Learning English - Words in the News
20 June, 2005 - Published 10:39 GMT
Two weeks of grass court tennis begin at the Wimbledon Championships in London, the third Grand Slam event of the season. Roger Federer of Switzerland will be aiming for his third Wimbledon title in a row while Maria Sharapova of Russia will be defending the title she won last year. This report from Harry Peart:
Many players regard grass as an alien surface but Roger Federer is not one of them. In his last twenty-nine matches on grass he's yet to be beaten as he attempts to add to his 2003 and 2004 titles and add to his four wins at Grand Slam events. He's the overwhelming favourite but there will be much interest centred on Raphael Nadal of Spain who won the French Open on the red clay of Roland Garros in Paris in spectacular style.

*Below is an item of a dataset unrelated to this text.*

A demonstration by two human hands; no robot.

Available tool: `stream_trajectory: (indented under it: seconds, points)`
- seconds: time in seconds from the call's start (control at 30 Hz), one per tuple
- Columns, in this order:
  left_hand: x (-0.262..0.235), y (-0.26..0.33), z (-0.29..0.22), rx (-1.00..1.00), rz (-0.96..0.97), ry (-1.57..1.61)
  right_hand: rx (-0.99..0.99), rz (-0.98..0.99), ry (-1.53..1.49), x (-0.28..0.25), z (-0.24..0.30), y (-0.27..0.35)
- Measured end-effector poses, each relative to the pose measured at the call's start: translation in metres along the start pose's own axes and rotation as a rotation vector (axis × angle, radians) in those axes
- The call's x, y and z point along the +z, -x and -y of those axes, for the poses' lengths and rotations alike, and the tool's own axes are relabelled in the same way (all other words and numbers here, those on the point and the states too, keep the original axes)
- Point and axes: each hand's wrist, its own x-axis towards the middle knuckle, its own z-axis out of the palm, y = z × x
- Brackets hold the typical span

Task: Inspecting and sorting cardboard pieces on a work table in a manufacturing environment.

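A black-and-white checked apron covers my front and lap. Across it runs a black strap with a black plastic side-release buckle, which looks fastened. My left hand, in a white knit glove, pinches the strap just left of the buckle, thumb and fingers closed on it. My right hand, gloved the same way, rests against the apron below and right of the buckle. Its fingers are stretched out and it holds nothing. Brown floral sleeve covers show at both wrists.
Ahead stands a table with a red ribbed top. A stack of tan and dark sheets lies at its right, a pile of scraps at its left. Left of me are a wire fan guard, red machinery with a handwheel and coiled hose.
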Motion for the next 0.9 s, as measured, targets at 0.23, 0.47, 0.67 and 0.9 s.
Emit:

Andy Roddick, who was beaten in the final by Federer last year, carries the United States' hopes which underlines the lack of talent in depth from such a country steeped in the history of the game.
As usual, Britain's Tim Henman, will attract an army of fans adding their weight of expectation to the most successful British player since Fred Perry won the title in 1936. In his twelve attempts at the title he's reached the semi-finals four times and only once in nine years has he failed to reach the last eight.
The women's number one is Lindsay Davenport but she will be under pressure from last year's winner, Maria Sharapova, of Russia.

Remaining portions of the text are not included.